- **YOUR OBJECTIVE**
Your job is to set down the stretch of entries that opens with the line containing "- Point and" and closes with the line containing "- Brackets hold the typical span". Keep both end lines, copy each exactly, and add nothing.

- **DATA UNDER STUDY**

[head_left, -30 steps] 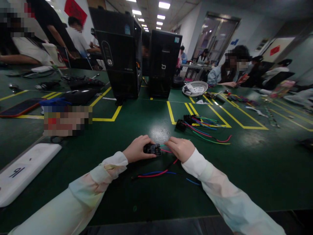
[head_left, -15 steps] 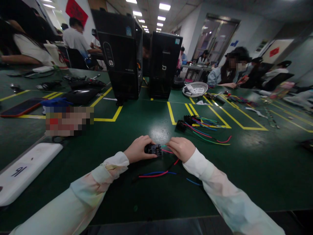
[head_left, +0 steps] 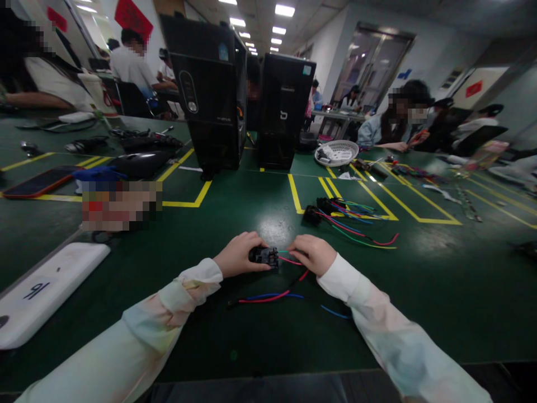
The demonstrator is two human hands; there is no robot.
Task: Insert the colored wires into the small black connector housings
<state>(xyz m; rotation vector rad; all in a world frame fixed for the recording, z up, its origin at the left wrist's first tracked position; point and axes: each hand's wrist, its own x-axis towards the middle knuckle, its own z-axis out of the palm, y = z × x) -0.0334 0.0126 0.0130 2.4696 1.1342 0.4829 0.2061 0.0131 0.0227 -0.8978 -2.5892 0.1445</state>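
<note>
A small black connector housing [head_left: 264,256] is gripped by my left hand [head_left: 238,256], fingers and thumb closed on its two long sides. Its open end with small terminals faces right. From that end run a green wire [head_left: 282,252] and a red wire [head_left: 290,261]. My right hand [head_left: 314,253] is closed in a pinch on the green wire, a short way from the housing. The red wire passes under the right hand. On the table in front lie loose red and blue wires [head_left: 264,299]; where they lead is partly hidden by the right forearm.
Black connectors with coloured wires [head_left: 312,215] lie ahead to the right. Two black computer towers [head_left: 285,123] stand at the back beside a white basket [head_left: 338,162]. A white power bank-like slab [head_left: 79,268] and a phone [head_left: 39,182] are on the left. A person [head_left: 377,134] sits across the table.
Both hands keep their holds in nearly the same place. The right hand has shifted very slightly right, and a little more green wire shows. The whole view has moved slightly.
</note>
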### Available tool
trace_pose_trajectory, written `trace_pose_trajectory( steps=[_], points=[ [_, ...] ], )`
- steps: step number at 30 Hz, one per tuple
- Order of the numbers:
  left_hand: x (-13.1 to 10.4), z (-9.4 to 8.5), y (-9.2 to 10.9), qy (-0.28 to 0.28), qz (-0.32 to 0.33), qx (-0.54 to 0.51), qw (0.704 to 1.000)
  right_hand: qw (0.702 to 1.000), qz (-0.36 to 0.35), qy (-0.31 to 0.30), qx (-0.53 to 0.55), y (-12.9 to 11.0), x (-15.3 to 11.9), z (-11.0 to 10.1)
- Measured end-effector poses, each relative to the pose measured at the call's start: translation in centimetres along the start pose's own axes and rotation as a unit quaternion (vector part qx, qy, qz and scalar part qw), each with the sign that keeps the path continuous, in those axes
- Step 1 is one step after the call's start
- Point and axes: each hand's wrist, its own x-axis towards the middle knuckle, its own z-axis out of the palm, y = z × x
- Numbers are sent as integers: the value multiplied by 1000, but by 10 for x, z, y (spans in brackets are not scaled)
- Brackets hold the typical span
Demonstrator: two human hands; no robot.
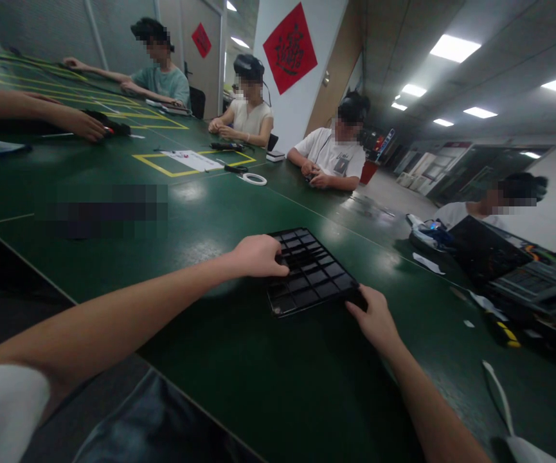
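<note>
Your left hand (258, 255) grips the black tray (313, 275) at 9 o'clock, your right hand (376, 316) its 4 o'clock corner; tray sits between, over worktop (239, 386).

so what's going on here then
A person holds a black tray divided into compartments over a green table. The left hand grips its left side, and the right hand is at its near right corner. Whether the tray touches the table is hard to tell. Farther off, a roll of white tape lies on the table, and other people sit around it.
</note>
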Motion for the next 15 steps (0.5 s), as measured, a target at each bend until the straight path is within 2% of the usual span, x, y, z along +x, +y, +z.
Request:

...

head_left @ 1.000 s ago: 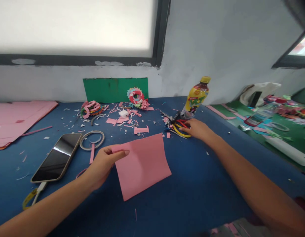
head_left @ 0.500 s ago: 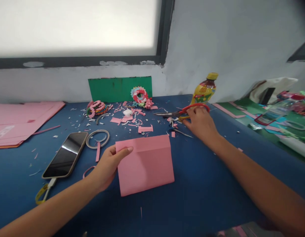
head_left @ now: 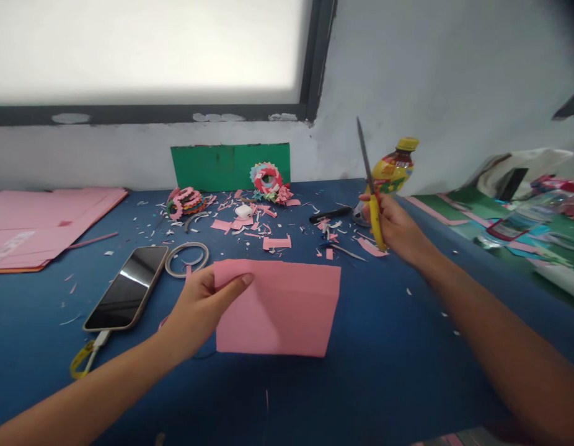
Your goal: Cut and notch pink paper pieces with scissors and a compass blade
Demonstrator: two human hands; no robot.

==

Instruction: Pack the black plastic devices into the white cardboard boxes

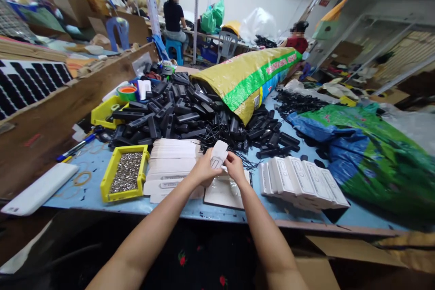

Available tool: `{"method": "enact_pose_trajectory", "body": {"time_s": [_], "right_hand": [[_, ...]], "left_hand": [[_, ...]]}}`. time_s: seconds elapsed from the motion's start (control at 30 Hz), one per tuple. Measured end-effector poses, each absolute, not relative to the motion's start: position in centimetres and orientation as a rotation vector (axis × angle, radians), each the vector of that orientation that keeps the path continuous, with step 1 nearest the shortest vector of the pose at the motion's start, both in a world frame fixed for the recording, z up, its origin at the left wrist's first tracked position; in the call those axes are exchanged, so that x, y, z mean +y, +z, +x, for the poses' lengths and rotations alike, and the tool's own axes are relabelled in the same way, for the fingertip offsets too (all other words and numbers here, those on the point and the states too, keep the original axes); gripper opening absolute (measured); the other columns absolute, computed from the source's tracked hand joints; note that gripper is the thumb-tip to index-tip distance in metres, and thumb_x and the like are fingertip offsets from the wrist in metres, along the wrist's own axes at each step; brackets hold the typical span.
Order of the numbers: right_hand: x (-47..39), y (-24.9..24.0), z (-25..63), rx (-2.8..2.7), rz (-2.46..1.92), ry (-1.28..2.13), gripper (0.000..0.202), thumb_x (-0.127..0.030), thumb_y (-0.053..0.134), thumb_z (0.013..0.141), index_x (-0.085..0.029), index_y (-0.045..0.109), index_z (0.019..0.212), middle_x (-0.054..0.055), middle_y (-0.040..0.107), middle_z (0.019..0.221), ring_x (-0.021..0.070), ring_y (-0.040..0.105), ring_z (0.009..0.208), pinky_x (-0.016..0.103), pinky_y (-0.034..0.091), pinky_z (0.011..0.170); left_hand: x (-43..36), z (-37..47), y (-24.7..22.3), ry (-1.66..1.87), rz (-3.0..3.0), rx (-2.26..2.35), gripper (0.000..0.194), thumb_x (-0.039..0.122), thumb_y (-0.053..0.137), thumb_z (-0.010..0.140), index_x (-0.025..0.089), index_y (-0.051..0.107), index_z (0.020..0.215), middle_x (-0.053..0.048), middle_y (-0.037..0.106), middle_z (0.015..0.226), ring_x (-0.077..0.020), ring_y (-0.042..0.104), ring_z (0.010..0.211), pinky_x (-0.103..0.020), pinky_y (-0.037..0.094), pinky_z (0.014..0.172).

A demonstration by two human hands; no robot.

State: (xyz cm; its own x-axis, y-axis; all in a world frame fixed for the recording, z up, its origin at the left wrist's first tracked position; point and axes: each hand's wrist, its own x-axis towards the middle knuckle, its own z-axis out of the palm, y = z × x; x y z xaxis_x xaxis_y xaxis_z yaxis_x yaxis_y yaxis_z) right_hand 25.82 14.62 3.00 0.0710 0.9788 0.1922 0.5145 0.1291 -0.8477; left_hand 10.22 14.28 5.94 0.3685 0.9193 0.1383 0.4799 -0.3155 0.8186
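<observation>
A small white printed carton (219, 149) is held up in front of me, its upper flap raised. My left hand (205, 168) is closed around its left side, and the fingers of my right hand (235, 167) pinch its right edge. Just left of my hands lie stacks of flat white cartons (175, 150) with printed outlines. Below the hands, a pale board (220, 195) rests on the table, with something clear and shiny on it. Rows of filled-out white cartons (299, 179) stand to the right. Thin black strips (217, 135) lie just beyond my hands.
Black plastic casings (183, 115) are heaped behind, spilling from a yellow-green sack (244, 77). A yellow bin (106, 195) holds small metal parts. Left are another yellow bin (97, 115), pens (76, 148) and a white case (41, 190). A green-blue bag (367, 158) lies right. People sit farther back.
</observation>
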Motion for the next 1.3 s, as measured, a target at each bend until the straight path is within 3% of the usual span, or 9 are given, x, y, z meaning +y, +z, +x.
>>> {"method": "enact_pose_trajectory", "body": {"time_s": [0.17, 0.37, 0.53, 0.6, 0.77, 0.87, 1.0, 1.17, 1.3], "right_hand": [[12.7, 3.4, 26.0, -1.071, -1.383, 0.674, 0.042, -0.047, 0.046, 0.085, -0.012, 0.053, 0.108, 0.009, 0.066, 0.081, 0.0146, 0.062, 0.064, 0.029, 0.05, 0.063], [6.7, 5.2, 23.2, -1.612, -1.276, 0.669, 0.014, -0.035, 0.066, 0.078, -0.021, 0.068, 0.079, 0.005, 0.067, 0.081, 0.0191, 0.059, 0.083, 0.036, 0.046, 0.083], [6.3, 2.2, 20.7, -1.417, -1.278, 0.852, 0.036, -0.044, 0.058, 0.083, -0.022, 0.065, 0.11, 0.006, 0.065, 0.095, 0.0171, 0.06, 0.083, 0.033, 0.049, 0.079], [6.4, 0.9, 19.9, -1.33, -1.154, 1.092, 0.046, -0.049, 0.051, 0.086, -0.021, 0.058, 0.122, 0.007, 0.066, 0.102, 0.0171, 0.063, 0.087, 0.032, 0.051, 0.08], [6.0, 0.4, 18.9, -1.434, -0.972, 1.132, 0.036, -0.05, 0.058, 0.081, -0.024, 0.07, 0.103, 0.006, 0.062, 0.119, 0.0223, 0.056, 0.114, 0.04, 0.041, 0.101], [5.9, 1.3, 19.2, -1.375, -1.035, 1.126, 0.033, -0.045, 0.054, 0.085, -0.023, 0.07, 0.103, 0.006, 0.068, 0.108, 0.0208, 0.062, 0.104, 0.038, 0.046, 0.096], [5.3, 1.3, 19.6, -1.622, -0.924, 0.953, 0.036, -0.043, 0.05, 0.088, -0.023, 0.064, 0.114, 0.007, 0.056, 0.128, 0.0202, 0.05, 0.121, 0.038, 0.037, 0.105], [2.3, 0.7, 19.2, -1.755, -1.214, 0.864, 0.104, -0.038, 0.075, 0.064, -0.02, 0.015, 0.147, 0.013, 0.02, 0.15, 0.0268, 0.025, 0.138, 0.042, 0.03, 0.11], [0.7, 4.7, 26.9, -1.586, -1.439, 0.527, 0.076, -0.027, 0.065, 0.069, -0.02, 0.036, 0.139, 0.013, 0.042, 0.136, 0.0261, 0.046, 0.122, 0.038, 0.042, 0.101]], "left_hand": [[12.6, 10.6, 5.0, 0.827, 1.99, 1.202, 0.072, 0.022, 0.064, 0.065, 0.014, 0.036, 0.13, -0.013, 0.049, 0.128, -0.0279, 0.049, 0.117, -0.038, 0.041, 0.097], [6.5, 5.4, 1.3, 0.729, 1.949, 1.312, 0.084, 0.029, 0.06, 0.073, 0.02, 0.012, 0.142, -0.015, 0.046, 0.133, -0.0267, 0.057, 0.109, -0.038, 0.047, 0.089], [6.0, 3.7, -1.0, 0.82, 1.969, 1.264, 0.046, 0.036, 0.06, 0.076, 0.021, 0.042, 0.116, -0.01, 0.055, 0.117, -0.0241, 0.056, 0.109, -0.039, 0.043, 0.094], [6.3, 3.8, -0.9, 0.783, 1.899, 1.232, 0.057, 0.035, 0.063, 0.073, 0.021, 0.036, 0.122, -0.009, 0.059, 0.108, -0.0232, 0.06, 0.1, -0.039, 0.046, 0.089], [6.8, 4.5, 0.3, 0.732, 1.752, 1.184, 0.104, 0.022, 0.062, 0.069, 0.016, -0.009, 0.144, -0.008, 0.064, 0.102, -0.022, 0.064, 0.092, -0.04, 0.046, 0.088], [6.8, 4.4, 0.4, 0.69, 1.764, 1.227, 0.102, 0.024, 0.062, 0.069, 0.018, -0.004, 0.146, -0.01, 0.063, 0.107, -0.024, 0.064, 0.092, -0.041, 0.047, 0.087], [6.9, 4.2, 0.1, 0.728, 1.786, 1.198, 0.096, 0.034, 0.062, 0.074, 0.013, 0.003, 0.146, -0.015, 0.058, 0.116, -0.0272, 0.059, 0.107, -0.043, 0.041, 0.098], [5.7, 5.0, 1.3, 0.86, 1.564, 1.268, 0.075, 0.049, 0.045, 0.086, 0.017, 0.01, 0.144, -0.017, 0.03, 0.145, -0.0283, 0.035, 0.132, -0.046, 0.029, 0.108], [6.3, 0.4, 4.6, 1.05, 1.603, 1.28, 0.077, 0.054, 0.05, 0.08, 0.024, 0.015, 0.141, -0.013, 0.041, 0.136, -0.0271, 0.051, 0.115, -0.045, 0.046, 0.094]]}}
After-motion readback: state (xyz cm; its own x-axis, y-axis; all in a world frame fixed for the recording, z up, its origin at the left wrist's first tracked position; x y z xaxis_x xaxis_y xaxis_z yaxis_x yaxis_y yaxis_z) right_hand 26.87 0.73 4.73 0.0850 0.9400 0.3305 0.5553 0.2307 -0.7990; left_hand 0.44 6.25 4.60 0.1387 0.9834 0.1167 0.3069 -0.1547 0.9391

- **RESPONSE BOX**
- Point and axes: each hand's wrist, its own x-axis towards the middle knuckle, its own z-axis out of the palm, y = z × x
- Numbers are sent as integers: the value multiplied by 1000, but by 10 for x, z, y (spans in brackets are not scaled)
- Brackets hold the typical span

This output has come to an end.